TASK REQUIREMENTS:
Verbatim output of the lines below is required, with the images omitted.

GIVEN DATA:
[Start of Attachment]

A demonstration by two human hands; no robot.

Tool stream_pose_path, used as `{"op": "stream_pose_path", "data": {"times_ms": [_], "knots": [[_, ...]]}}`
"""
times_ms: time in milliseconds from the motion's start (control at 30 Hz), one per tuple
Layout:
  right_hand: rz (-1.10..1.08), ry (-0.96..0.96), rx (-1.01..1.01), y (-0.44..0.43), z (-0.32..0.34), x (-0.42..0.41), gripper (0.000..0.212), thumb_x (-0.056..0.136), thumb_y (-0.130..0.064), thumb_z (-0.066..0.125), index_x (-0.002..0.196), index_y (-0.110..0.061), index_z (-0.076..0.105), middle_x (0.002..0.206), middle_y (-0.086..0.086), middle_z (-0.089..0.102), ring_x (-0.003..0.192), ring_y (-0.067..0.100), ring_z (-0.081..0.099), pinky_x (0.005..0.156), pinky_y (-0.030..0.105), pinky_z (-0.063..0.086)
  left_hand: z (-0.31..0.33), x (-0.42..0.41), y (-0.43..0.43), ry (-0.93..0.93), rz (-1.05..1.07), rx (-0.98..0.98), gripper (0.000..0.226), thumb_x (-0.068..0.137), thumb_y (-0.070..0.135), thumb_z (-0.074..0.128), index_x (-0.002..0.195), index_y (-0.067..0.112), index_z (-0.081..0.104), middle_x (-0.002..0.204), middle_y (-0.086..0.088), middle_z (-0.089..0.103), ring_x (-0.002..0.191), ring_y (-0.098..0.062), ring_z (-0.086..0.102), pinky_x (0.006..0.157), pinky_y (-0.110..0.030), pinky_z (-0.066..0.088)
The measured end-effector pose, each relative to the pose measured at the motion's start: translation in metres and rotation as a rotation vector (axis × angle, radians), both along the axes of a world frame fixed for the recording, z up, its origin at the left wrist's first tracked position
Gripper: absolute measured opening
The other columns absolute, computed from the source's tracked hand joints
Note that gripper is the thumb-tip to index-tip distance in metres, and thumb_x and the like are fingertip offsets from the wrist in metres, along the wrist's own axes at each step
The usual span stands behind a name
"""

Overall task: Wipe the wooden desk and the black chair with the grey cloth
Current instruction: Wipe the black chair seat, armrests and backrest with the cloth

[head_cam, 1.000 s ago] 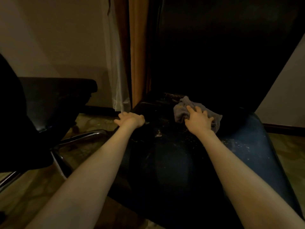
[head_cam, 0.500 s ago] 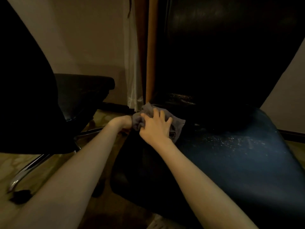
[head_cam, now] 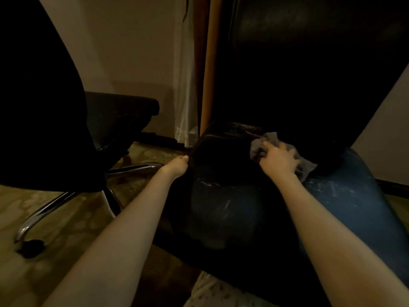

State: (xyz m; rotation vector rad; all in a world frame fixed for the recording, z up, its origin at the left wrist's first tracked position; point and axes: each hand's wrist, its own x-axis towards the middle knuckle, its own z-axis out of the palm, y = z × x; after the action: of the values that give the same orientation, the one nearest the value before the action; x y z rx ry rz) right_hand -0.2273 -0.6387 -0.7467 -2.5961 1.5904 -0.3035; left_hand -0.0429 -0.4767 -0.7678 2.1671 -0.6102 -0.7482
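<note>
A black leather chair (head_cam: 232,209) fills the middle and right of the head view, its dusty seat facing me and its tall backrest rising behind. The crumpled grey cloth (head_cam: 264,144) lies at the back of the seat, where the seat meets the backrest. My right hand (head_cam: 280,161) presses down on the cloth, fingers spread over it. My left hand (head_cam: 178,166) grips the seat's left edge, fingers curled round the rim. The wooden desk is out of view.
A second black chair (head_cam: 110,120) stands at the left, with a chrome base (head_cam: 66,202) and a caster on the patterned carpet. A white curtain (head_cam: 186,85) and an orange curtain hang behind, against a pale wall.
My right hand has slid the cloth from the seat's left rear corner to the right along the back of the seat. My left hand has stayed on the left edge.
</note>
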Motion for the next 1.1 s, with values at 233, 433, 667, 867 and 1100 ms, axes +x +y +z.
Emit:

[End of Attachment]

TASK ANSWER:
A demonstration by two human hands; no robot.

Tool stream_pose_path, used as `{"op": "stream_pose_path", "data": {"times_ms": [_], "knots": [[_, ...]]}}`
"""
times_ms: time in milliseconds from the motion's start (control at 30 Hz), one per tuple
Layout:
  right_hand: rz (-1.10..1.08), ry (-0.96..0.96), rx (-1.01..1.01), y (-0.44..0.43), z (-0.32..0.34), x (-0.42..0.41), gripper (0.000..0.212), thumb_x (-0.056..0.136), thumb_y (-0.130..0.064), thumb_z (-0.066..0.125), index_x (-0.002..0.196), index_y (-0.110..0.061), index_z (-0.076..0.105), middle_x (0.002..0.206), middle_y (-0.086..0.086), middle_z (-0.089..0.102), ring_x (-0.003..0.192), ring_y (-0.067..0.100), ring_z (-0.081..0.099), pinky_x (0.005..0.156), pinky_y (-0.030..0.105), pinky_z (-0.063..0.086)
  left_hand: z (-0.31..0.33), x (-0.42..0.41), y (-0.43..0.43), ry (-0.93..0.93), rz (-1.05..1.07), rx (-0.98..0.98), gripper (0.000..0.226), thumb_x (-0.068..0.137), thumb_y (-0.070..0.135), thumb_z (-0.074..0.128), index_x (-0.002..0.195), index_y (-0.067..0.112), index_z (-0.081..0.104), middle_x (-0.002..0.204), middle_y (-0.086..0.088), middle_z (-0.089..0.103), ring_x (-0.002..0.191), ring_y (-0.098..0.062), ring_z (-0.086..0.102), pinky_x (0.006..0.157), pinky_y (-0.110..0.030), pinky_z (-0.066..0.088)
The measured end-effector pose, each relative to the pose measured at the motion's start: translation in metres and rotation as a rotation vector (axis × angle, radians), both along the axes of a world frame fixed for the recording, z up, its origin at the left wrist's first tracked position
Gripper: absolute measured opening
The other columns absolute, computed from the source's tracked hand joints
Note that gripper is the thumb-tip to index-tip distance in metres, and thumb_x and the like are fingertip offsets from the wrist in metres, along the wrist's own axes at each step
The usual span stands behind a name
"""

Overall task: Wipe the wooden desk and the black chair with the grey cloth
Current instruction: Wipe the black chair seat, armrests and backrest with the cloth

[head_cam, 1.000 s ago] 
[head_cam, 0.500 s ago] 
[head_cam, now] 

State: (xyz m; rotation vector rad; all in a world frame fixed for the recording, z up, its origin at the left wrist's first tracked position; point and axes: each hand's wrist, its own x-axis towards the middle knuckle, its own z-axis out of the palm, y = z × x; after the action: of the values that give the same orientation, the one nearest the value before the action; x y z rx ry rz) right_hand -0.2273 -0.6387 -0.7467 -2.5961 1.5904 -0.3035; left_hand -0.0429 -0.4767 -0.7678 2.1671 -0.6102 -0.7482
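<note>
A black leather chair (head_cam: 232,209) fills the middle and right of the head view, its dusty seat facing me and its tall backrest rising behind. The crumpled grey cloth (head_cam: 264,144) lies at the back of the seat, where the seat meets the backrest. My right hand (head_cam: 280,161) presses down on the cloth, fingers spread over it. My left hand (head_cam: 178,166) grips the seat's left edge, fingers curled round the rim. The wooden desk is out of view.
A second black chair (head_cam: 110,120) stands at the left, with a chrome base (head_cam: 66,202) and a caster on the patterned carpet. A white curtain (head_cam: 186,85) and an orange curtain hang behind, against a pale wall.
My right hand has slid the cloth from the seat's left rear corner to the right along the back of the seat. My left hand has stayed on the left edge.
</note>
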Motion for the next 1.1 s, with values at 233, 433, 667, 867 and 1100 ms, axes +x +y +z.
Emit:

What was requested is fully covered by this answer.